Inflow Control Devices (IDCs) were initially developed to avoid water coning problems in long horizontal wells. They have been used with success the past 15 years. There are, however, issues that needs to be resolved.
A pressure drop model of the ICD is presented herein. The physical model of the ICD consists of pressure drop equations from the reservoir, through the screen, through the flow conduit, through the ICD nozzle and into the production tubing, and, pressure drop through the lower completion system. Evaluation of the model shows that for current commercial tools, turbulent flow through the ICD dominates the pressure drop, leading to a density controlled flow. This is fortunate as density varies much less than viscosity over the production life of a field.
Due to the inherent non-linear nature of a production system, the pressure drop versus flow rate will vary with degree of depletion. An ICD may be optimal initially, but not when the reservoir pressure is depleted. This paper also presents a new designer IDC concept which maintains constant flow regardless of the degree of field depletion. It is based on a hydraulic feedback principle, and ensures controlled flow throughout the life of the oil field.
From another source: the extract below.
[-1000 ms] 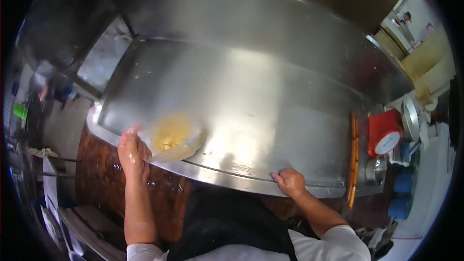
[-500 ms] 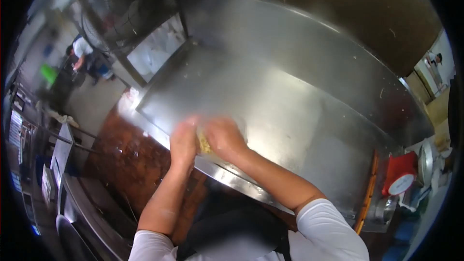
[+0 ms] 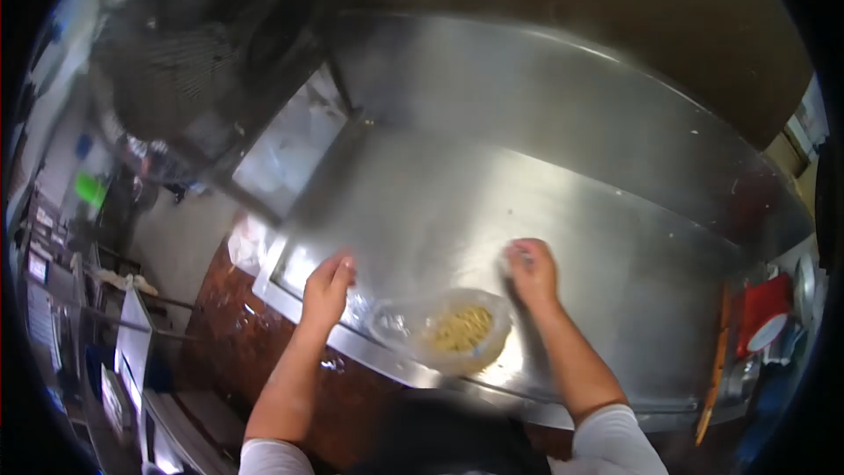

The Inflow Control Problem
Figure 1 shows a typical coning problem in a long well in a thin reservoir. Because the production tubing is very long, there is a considerable pressure drop in the tubing itself. The oil at the far end (the toe) has to overcome this pressure drop. The oil at the heel does not see this pressure drop. The consequence is that the flow rate is higher at the heel than at the toe. The area close to the heel will produce more liquid hydrocarbons, resulting in coning of the water-oil-contact or the gas-oil-contact. When water or gas production starts, the process will accelerate. Over time as the water production increases, it leads to reduction in oil production and more produced water disposal problems. Most of the oil near the toe will not be produced, and new wells are required to drain this. The recovery aspect is of utmost importance for these types of wells.